With the few friends who responded in ways that built his trust, Jacob eventually felt ready to ask them to do some practice hugging with him. It was a slow and gradual process. Yet it led Jacob toward what he ultimately wanted, a comfort level giving and receiving touch.
Because Jacob had asked thoughtful caring friends to help him, they accepted his stops and starts. Sometimes he would ask for a hug, yet pull away in fear as soon as contact was made. Other times he’d go through the full hug and comment that he was mentally glad he did it but still felt some anxiety or muscle tension.
One friend in particular encouraged Jacob to voice whatever was true for him in the moment, listening compassionately. Jacob had never imagined this friend would be so supportive. He was glad he took a risk to start talking about what was true for him, being uncomfortable with touch. This honesty opened the doorway for their support.
By setting himself a small goal – to feel good hugging – and by being patient yet persistent, Jacob made more progress than if he’d focused on the whole big topic of discomfort with all types of touch or fear of sexual intimacy.
Becoming more confident sexually in the face of performance anxiety and erectile dysfunction
Travis (not his real name*) wanted to stop having performance anxiety that led to a loss of his erection during sex. The loss of his erection made him feel less confident sexually which created even more anxiety the next time.
With encouragement from me, Travis decided that a smaller, easier to achieve goal would be to work with his fear of having the lights on during sex.
When he was a young adult, sex in the dark seemed exciting.

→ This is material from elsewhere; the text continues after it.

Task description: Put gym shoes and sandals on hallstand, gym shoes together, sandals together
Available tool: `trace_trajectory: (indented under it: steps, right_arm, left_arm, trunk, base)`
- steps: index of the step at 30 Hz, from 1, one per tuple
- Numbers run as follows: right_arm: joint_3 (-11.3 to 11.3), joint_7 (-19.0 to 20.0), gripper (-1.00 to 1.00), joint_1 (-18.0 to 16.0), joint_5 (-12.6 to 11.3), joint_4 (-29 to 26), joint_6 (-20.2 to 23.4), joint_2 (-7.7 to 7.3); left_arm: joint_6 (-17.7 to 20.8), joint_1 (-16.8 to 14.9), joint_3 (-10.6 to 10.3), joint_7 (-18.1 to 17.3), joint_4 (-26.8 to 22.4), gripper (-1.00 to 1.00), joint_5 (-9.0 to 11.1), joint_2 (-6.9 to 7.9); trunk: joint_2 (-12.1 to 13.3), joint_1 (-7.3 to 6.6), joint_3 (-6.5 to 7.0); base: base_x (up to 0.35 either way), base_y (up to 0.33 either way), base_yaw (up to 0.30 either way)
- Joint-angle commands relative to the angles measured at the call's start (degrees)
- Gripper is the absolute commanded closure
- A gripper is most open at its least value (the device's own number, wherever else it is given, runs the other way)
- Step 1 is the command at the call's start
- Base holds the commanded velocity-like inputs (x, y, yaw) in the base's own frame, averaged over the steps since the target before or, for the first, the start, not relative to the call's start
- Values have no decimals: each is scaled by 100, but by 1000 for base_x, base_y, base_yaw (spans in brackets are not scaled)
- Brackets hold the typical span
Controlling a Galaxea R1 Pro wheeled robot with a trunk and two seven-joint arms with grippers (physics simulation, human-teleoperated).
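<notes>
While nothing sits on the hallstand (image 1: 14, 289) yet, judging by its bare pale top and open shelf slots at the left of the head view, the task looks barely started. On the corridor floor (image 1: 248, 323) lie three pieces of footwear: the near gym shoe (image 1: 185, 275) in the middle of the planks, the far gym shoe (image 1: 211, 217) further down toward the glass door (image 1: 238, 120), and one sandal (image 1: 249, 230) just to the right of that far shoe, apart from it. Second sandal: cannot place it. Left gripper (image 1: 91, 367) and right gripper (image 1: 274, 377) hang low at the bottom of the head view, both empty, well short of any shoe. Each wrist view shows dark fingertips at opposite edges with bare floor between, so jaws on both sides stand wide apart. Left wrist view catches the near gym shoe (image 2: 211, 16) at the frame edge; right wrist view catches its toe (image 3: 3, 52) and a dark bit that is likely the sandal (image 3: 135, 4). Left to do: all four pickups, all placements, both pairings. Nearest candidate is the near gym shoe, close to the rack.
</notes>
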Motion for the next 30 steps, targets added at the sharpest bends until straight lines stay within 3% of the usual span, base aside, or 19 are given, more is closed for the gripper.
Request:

But, in a moment of honest self-reflection Travis realized that at age 47 he was rather tired of it. It had become a necessity.
Having identified comfort with sex in a lighted room as a concrete goal instead of the much more intimidating, bigger issue of performance anxiety and erectile dysfunction, Travis experimented with many different small things.
If he woke with a hard on, Travis would open the blinds to let the morning light in and masturbate, at least briefly. At night, he started keeping a night light on when he masturbated. Then he moved to a lamp until he was finally comfortable with having all the lights in the room on at their brightest setting.
Sex in the light with a partner was still uncomfortable for Travis. But after further reflection and inviting himself to be curious, Travis began masturbating in front of his full length mirror while looking at himself. This was very uncomfortable at first, but it became a bridge to finally being comfortable having the lights on while having sex with a partner.
Masturbating in front of the mirror while standing (instead of lying down) also helped him realize – to “get it” in his body not just his mind – that it was normal for the hardness of a man’s erection to increase and decrease throughout a sexual experience. This unexpected embodied learning helped him be more compassionate and accepting toward himself during sex with a partner.
Become more confident sexually by identifying desired skills and naming smaller goals
Rather than focusing on your big dream or goal, break it down into small chunks to come up with a small, specific goal. The successful mountain climber focuses on the next ridge to ascend, not the whole mountain.
Identify one or two skills you need to learn or deepen so that you can achieve that smaller goal. Brainstorm creatively ways you might learn it. Instead of thinking it’s impossible, get curious. Experiment with some different ways to learn the skill. With an attitude of self-compassion, notice your progress. Be curious and creative. about how you can repeat the process to go the next step.
*Identifying details have been changed to protect confidentiality, while staying true to the meaning of the story.